* **Task item**
A verbatim copy of all the data is required, minus any images.

============================================================

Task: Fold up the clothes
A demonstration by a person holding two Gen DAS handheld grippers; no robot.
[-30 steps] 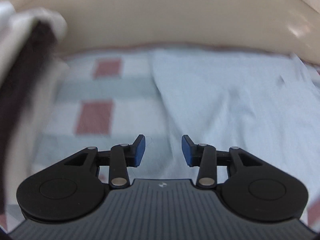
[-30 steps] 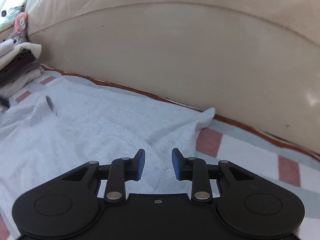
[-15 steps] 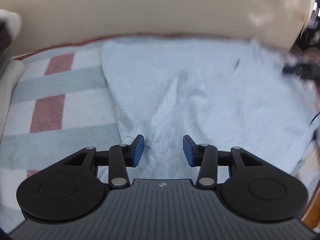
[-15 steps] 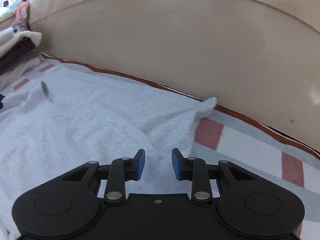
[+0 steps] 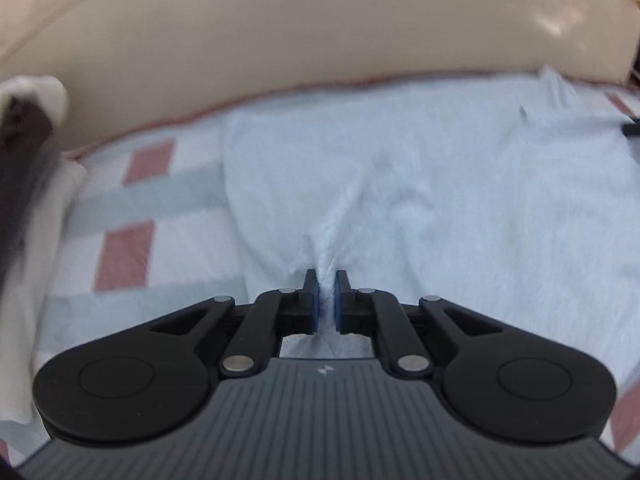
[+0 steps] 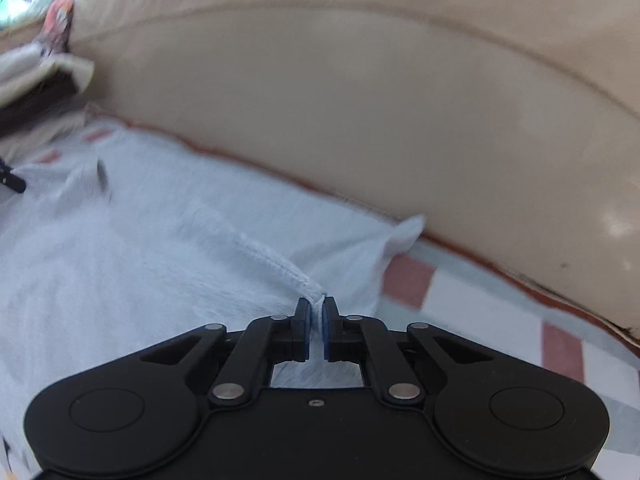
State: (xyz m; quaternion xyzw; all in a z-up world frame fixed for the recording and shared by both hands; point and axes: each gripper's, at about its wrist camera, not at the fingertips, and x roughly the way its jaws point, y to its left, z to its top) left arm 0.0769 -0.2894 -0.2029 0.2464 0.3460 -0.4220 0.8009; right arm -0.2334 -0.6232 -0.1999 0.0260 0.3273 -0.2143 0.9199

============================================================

* **Solved problem**
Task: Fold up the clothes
A demonstration by a person holding two Gen DAS handheld grippers; no robot.
[-30 steps] 
[-30 steps] 
[-15 steps] 
[-15 steps] 
[+0 steps] 
[+0 steps] 
State: (xyz m; quaternion xyzw; all in a z-up world frame fixed for the recording and shared by both hands; point and axes: each gripper's, at about its wrist camera, not at the fingertips, and x roughly the way its jaws point, y to its left, z to its top) left arm 0.0769 -0.2894 -0.2029 0.2464 0.3460 -0.4220 0.8009; right arm -0.2334 -0.6232 -0.1999 0.0260 0.3273 -0.2143 0.9199

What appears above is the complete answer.